Departments of Molecular and Cell Biology and Plant and Microbial Biology, University of California-Berkeley, Berkeley, California 94720 and Environmental Genomics and Systems Biology, Lawrence Berkeley National Laboratory, Berkeley, CA 94720.
Plant Cell. 2021 May 31;33(4):1058-1082. doi: 10.1093/plcell/koab042.
The unicellular green alga Chlamydomonas reinhardtii is a choice reference system for the study of photosynthesis and chloroplast metabolism, cilium assembly and function, lipid and starch metabolism, and metal homeostasis. Despite decades of research, the functions of thousands of genes remain largely unknown, and new approaches are needed to categorically assign genes to cellular pathways. Growing collections of transcriptome and proteome data now allow a systematic approach based on integrative co-expression analysis. We used a dataset comprising 518 deep transcriptome samples derived from 58 independent experiments to identify potential co-expression relationships between genes. We visualized co-expression potential with the R package corrplot, to easily assess co-expression and anti-correlation between genes. We extracted several hundred high-confidence genes at the intersection of multiple curated lists involved in cilia, cell division, and photosynthesis, illustrating the power of our method.

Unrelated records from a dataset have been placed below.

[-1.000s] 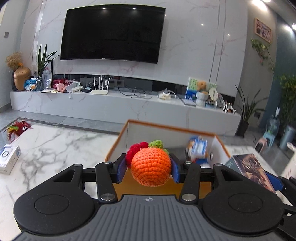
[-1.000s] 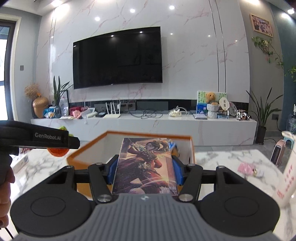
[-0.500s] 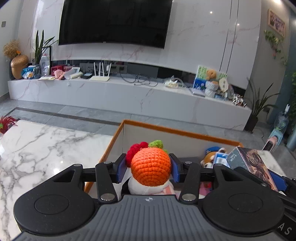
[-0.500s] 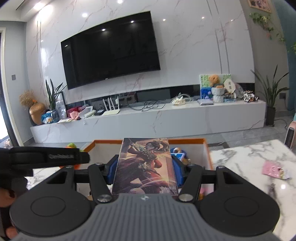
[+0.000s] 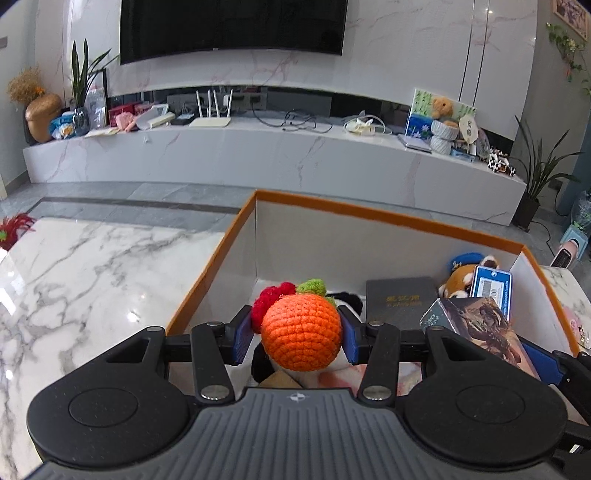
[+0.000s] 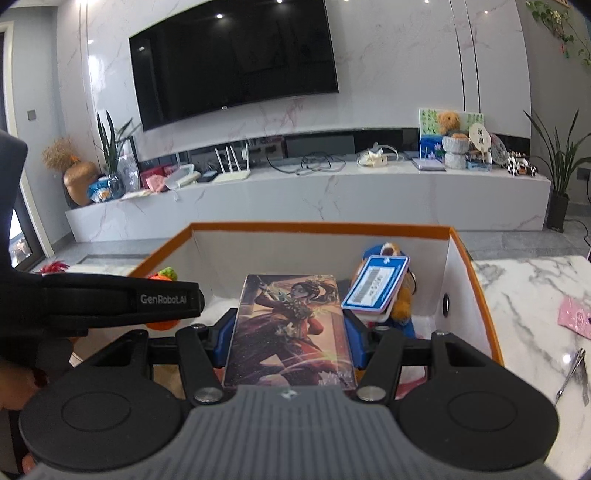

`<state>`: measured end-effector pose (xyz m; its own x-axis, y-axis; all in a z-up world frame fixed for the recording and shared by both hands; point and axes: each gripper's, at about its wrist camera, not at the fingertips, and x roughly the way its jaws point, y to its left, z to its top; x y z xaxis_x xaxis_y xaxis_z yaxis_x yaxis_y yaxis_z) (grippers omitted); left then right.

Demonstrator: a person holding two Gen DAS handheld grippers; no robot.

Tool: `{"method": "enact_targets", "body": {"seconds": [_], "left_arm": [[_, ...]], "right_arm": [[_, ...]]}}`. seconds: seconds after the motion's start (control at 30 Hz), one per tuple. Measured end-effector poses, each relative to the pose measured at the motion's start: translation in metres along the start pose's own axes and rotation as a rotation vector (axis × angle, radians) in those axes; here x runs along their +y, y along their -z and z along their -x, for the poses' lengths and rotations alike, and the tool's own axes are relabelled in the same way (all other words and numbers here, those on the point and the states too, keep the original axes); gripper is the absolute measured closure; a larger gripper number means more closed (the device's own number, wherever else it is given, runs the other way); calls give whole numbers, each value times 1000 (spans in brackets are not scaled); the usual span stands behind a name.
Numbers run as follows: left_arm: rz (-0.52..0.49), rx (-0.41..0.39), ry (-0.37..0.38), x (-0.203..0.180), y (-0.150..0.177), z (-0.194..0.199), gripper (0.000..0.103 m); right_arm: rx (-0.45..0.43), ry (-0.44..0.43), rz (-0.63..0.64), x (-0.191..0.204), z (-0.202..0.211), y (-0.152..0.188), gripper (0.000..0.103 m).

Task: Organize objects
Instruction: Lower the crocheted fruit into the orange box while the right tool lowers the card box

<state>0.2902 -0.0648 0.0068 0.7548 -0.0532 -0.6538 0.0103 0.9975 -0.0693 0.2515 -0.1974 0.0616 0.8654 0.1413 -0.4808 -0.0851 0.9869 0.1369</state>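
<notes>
Room: living room with a dark television is showing behind a white marble tabletop.
Box: orange-rimmed box is standing on the tabletop, already holding a dark book.
Left gripper: fingers are clamping a crocheted orange over the box.
Right gripper: fingers are gripping an illustrated box.
Advice: I think lowering each into a free spot before releasing is working best.
</notes>
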Motion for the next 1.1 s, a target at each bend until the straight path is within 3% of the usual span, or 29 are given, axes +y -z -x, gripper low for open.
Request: {"method": "enact_targets", "body": {"seconds": [1.1], "left_arm": [[-32, 100, -40, -5, 9, -17, 48]], "right_arm": [[133, 82, 59, 8, -17, 7, 43]]}}
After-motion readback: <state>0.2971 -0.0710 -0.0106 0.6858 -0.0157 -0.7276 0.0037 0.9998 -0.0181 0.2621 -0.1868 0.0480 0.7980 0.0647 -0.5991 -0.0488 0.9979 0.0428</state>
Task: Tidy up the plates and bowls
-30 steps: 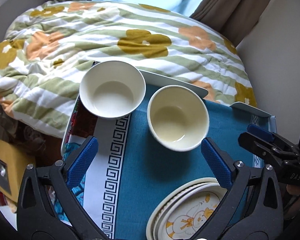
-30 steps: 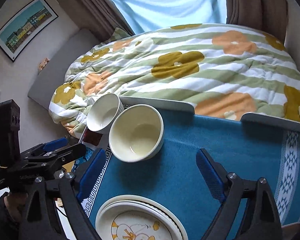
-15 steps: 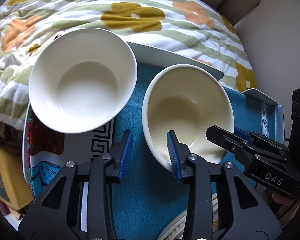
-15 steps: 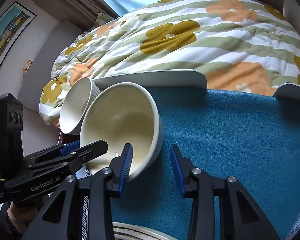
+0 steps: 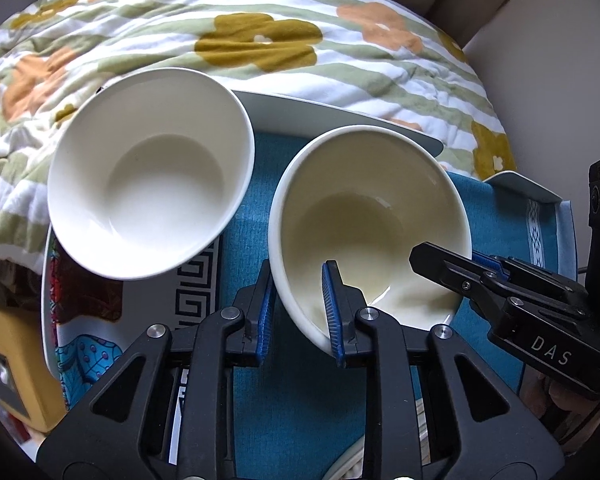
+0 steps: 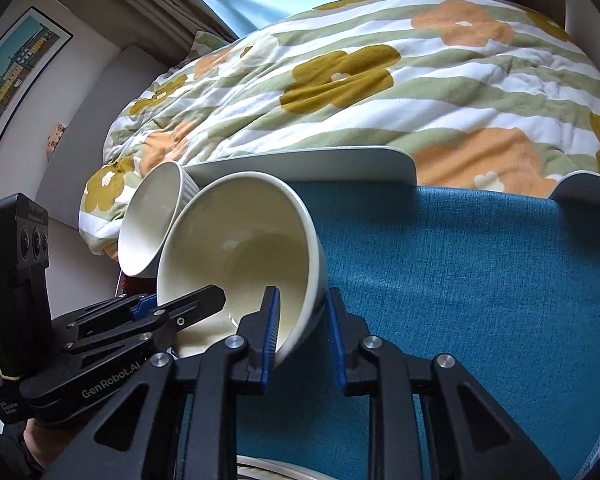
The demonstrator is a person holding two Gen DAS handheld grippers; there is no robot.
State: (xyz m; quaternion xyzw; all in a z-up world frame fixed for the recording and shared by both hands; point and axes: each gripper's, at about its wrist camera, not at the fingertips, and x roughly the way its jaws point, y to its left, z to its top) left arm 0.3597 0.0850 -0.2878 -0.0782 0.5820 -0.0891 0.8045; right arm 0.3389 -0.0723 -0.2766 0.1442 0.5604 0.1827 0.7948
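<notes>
A cream bowl (image 5: 372, 216) stands on the blue cloth, with a white bowl (image 5: 152, 172) to its left. My left gripper (image 5: 298, 308) is shut on the cream bowl's near-left rim, one pad inside and one outside. My right gripper (image 6: 302, 320) is shut on the same cream bowl (image 6: 236, 256) at its near-right rim. The right gripper also shows in the left wrist view (image 5: 452, 264), and the left gripper in the right wrist view (image 6: 172, 308). The white bowl (image 6: 152, 220) stands just behind the cream one. A stack of plates (image 6: 276, 470) peeks in at the bottom edge, mostly hidden.
The blue cloth (image 6: 460, 280) covers a white table (image 6: 300, 162) with a raised back rim. A flowered quilt (image 6: 380, 80) on a bed lies right behind the table. A yellow box (image 5: 8, 360) sits low at the left. A framed picture (image 6: 12, 68) hangs on the left wall.
Both grippers moved in from open, closed on opposite sides of the cream bowl's near rim, and now grip it. The bowl looks slightly tipped toward me.
</notes>
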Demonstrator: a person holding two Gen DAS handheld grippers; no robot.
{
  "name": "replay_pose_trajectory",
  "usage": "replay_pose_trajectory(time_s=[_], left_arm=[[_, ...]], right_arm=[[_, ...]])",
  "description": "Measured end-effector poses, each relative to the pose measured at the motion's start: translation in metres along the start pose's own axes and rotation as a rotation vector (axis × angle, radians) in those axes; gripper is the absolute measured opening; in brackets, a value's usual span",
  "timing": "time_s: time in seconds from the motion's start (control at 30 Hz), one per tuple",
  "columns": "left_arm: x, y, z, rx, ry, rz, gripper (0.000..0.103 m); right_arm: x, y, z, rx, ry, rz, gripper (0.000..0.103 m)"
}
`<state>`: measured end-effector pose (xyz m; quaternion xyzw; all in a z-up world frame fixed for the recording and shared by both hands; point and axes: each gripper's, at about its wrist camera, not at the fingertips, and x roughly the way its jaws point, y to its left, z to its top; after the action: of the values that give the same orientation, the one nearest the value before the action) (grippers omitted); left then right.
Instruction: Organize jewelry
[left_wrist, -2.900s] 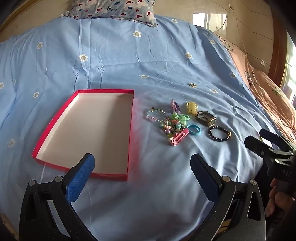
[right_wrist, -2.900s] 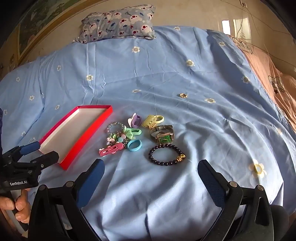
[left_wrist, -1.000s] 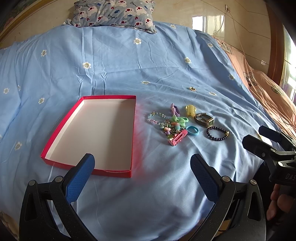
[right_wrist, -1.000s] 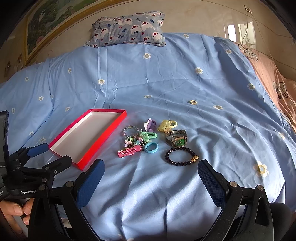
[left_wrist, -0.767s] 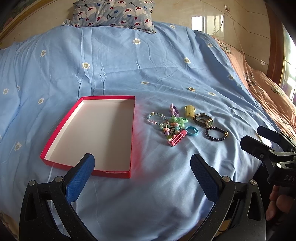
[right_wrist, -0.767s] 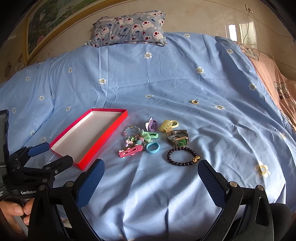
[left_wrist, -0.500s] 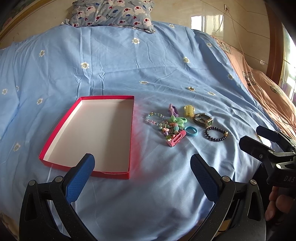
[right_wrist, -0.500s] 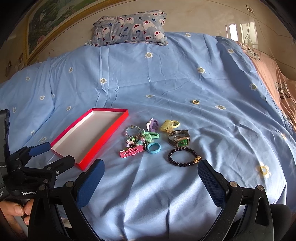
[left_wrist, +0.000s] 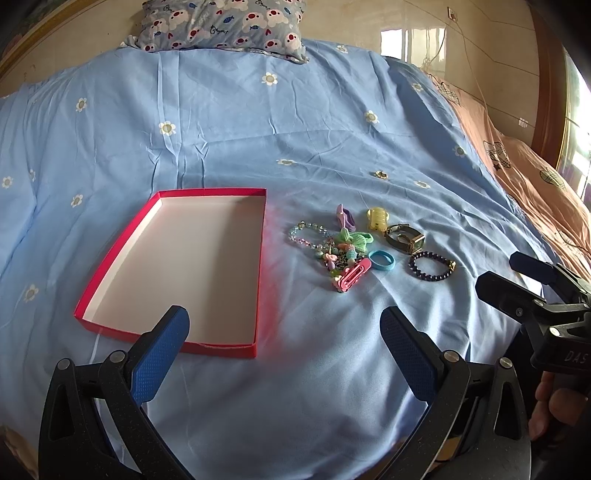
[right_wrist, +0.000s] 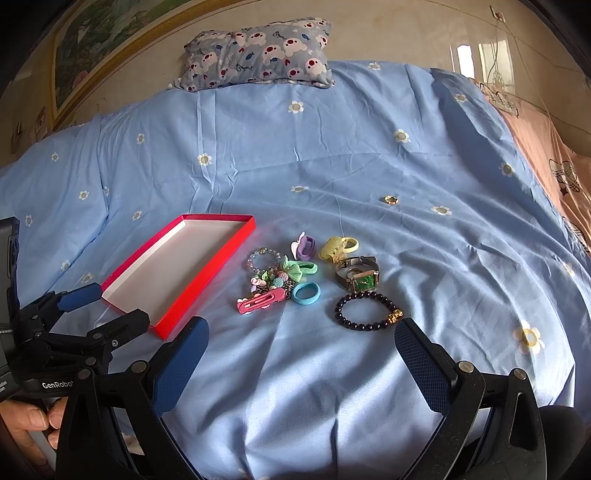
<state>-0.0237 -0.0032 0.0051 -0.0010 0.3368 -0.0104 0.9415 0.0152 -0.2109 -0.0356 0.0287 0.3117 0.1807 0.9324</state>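
A shallow red box (left_wrist: 260, 258) (right_wrist: 207, 280) with a white inside lies empty on the blue bedsheet. To its right lies a cluster of jewelry: a pink hair clip (left_wrist: 352, 274) (right_wrist: 260, 301), a blue ring band (left_wrist: 382, 259) (right_wrist: 306, 292), a dark bead bracelet (left_wrist: 431, 266) (right_wrist: 365, 310), a green-faced watch (left_wrist: 405, 238) (right_wrist: 359, 277), a yellow clip (left_wrist: 376, 218) (right_wrist: 337, 248), a purple clip (left_wrist: 345, 216) (right_wrist: 306, 246) and a clear bead bracelet (left_wrist: 308, 234) (right_wrist: 263, 258). My left gripper (left_wrist: 284, 343) is open and empty near the box's front edge. My right gripper (right_wrist: 301, 354) is open and empty, in front of the cluster.
A small gold ring (left_wrist: 380, 174) (right_wrist: 390, 199) lies apart, farther back on the sheet. A patterned pillow (left_wrist: 221, 26) (right_wrist: 258, 55) rests at the headboard. An orange blanket (left_wrist: 535, 177) covers the bed's right side.
Both grippers have drawn back and risen slightly since the earliest frames; the box and jewelry sit a little farther off. Nothing was picked up, and both grippers stay open.
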Motion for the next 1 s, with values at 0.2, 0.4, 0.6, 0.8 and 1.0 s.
replay_pose_trajectory(time_s=[0.2, 0.4, 0.6, 0.8, 1.0], left_arm=[[0.014, 0.004, 0.005, -0.005, 0.023, -0.025, 0.103], [0.035, -0.001, 0.013, 0.025, 0.058, -0.058, 0.103], [0.061, -0.01, 0.02, 0.052, 0.11, -0.087, 0.103], [0.086, -0.016, 0.024, 0.055, 0.161, -0.119, 0.099], [0.106, -0.025, 0.033, 0.088, 0.185, -0.142, 0.093]], right_arm=[[0.008, -0.009, 0.001, 0.018, 0.012, 0.004, 0.101], [0.018, -0.021, 0.006, 0.032, 0.028, -0.011, 0.101], [0.033, -0.036, 0.014, 0.059, 0.053, -0.014, 0.1], [0.053, -0.049, 0.024, 0.079, 0.086, -0.019, 0.1], [0.076, -0.058, 0.036, 0.078, 0.116, -0.038, 0.088]])
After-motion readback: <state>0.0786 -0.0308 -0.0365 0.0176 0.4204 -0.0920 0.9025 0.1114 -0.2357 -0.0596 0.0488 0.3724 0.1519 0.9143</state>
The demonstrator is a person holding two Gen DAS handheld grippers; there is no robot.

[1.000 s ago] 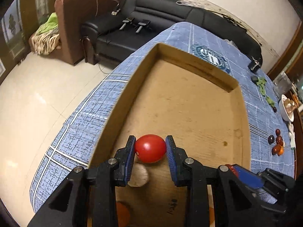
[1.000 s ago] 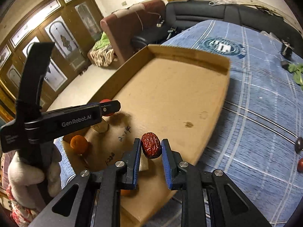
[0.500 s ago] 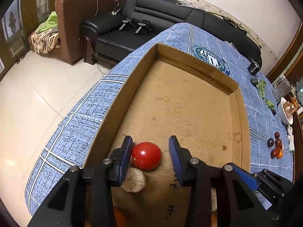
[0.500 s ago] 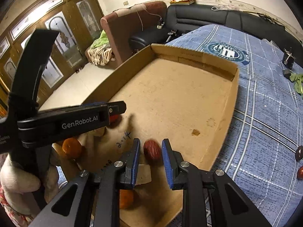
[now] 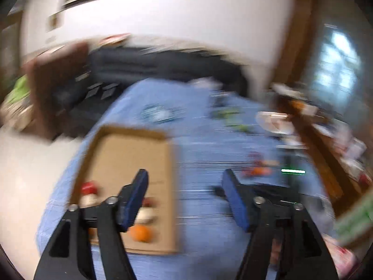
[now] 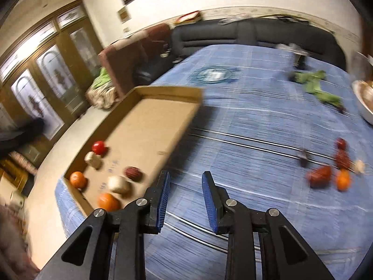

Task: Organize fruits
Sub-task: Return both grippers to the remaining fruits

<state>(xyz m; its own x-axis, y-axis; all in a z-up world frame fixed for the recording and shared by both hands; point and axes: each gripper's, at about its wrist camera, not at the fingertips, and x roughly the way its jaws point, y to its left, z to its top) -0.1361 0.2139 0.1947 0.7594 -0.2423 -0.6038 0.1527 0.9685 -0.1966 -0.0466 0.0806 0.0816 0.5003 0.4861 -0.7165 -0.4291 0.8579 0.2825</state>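
Observation:
A shallow cardboard box (image 6: 160, 126) lies on the blue checked cloth (image 6: 256, 163). In its near end sit a red tomato (image 6: 98, 147), a dark red date (image 6: 133, 173), two oranges (image 6: 78, 179) and two pale round fruits (image 6: 119, 183). My right gripper (image 6: 185, 187) is open and empty, above the cloth right of the box. My left gripper (image 5: 184, 186) is wide open and empty; its view is blurred, with the box (image 5: 130, 154) and tomato (image 5: 88, 186) at lower left. Several loose fruits (image 6: 331, 170) lie on the cloth to the right.
A white bowl (image 6: 363, 102) and green leaves (image 6: 319, 88) lie at the far right of the table. A black sofa (image 6: 244, 35) and brown armchair (image 6: 132, 53) stand beyond the table. Tiled floor lies to the left.
Both grippers let go of their fruit, the tomato and the date, which now rest in the box. Both have pulled back, risen and swung right toward the loose fruits.

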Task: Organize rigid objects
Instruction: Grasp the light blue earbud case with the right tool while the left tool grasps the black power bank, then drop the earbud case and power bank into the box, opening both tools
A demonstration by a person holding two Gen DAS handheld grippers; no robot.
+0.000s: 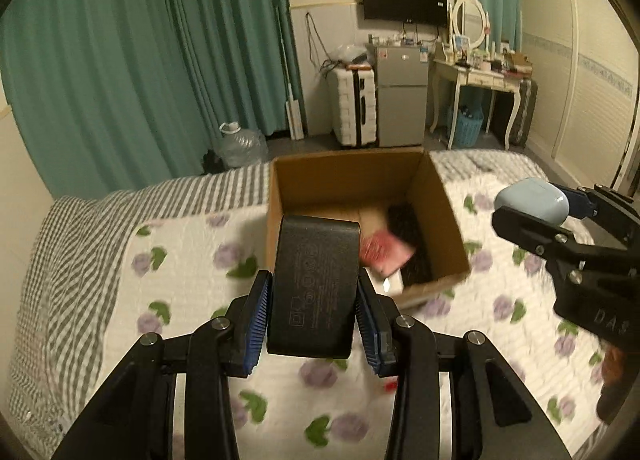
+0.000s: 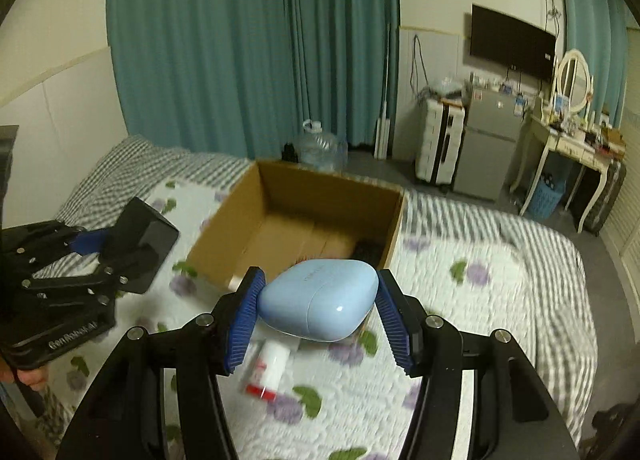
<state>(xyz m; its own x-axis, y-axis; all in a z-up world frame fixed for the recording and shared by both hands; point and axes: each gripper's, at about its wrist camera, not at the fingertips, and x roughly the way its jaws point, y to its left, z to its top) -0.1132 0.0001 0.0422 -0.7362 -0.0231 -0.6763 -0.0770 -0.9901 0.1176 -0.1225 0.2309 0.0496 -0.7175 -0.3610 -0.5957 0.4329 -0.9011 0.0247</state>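
Note:
My left gripper [image 1: 314, 292] is shut on a black power adapter [image 1: 314, 284] and holds it above the bed, just in front of the open cardboard box [image 1: 440, 196]. The box holds a pink packet [image 1: 386, 252] and a black object [image 1: 408, 224]. My right gripper [image 2: 318, 300] is shut on a light blue case [image 2: 320, 300] above the quilt, near the box's [image 2: 396, 220] front right corner. The right gripper with the case [image 1: 532, 200] shows at the right of the left wrist view. The left gripper with the adapter [image 2: 140, 244] shows at the left of the right wrist view.
A white and red tube [image 2: 270, 368] lies on the flowered quilt [image 2: 460, 320] under the right gripper. A small red item [image 1: 390, 384] lies on the quilt. Beyond the bed stand a water jug [image 1: 242, 144], a suitcase [image 1: 354, 104], a small fridge [image 1: 402, 96] and a dressing table [image 1: 476, 76].

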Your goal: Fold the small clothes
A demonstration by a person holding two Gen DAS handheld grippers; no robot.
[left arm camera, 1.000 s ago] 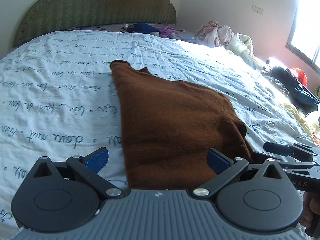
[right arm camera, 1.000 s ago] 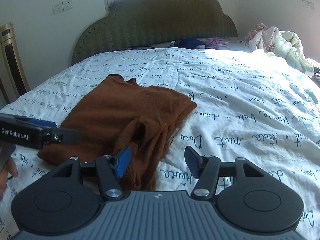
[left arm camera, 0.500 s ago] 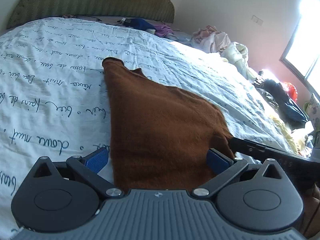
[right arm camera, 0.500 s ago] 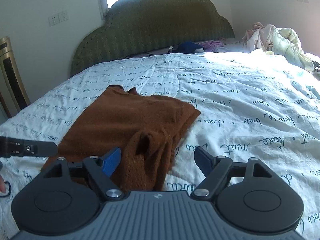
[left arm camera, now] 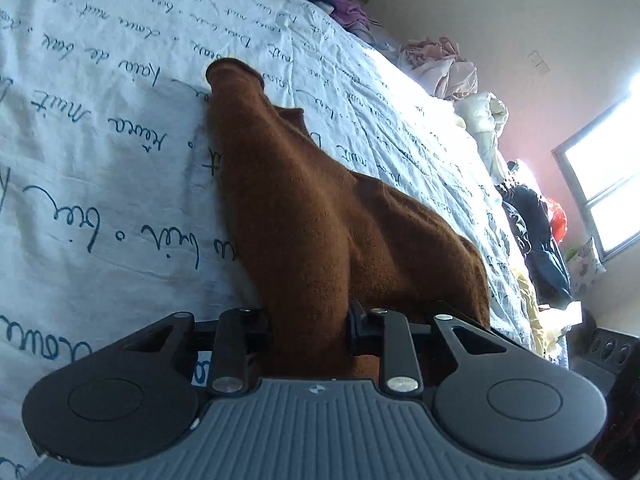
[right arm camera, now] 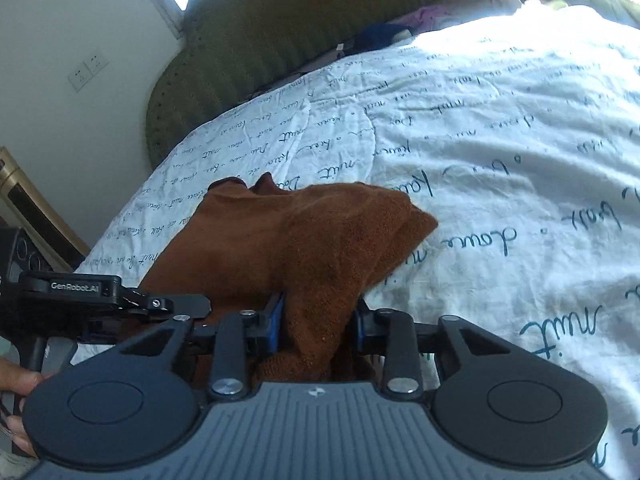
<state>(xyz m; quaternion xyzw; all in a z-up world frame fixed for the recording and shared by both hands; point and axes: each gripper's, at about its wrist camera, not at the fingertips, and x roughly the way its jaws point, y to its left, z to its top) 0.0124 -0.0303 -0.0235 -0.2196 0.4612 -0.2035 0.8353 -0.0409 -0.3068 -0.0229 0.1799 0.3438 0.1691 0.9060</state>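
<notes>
Left wrist view: near hem of brown garment (left arm camera: 320, 216) gripped at both corners, fold step being started.
Garment is spread on the bed (left arm camera: 100, 160), collar end toward the green headboard (right arm camera: 280, 40). Left gripper (left arm camera: 310, 330) and right gripper (right arm camera: 318, 326) have just been closing; fingers are now narrow, pinched on bunched cloth. Next, both corners likely need lifting together and carrying toward the headboard, kept level.
</notes>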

Surprisingly, Chlamydomonas experiments retained a significant rhythmic component across the transcriptome, suggesting an underappreciated variable during sample collection, even in samples collected in constant light. Our results therefore document substantial residual synchronization in batch cultures, contrary to assumptions of asynchrony. We provide step-by-step protocols for the analysis of co-expression across transcriptome data sets from Chlamydomonas and other species to help foster gene function discovery.
单细胞绿藻莱茵衣藻是研究光合作用和叶绿体代谢、纤毛组装和功能、脂质和淀粉代谢以及金属动态平衡的首选参考系统。尽管经过几十年的研究,数千个基因的功能仍在很大程度上未知,需要新的方法来明确地将基因归类到细胞途径中。不断增加的转录组和蛋白质组数据集现在允许基于整合共表达分析的系统方法。我们使用了一个包含 518 个深度转录组样本的数据集,这些样本来自 58 个独立的实验,以确定基因之间潜在的共表达关系。我们使用 R 包 corrplot 可视化共表达潜力,以便轻松评估基因之间的共表达和反相关关系。我们从多个经过精心整理的与纤毛、细胞分裂和光合作用相关的列表的交集处提取了数百个高可信度基因,这说明了我们方法的强大功能。令人惊讶的是,即使在恒定光照下收集的样本中,莱茵衣藻实验在整个转录组中仍保留着显著的节律成分,这表明在样本收集过程中存在一个被低估的变量。因此,我们的结果记录了批量培养物中存在大量剩余同步,这与异步的假设相矛盾。我们提供了分析莱茵衣藻和其他物种转录组数据集中共表达的分步协议,以帮助促进基因功能发现。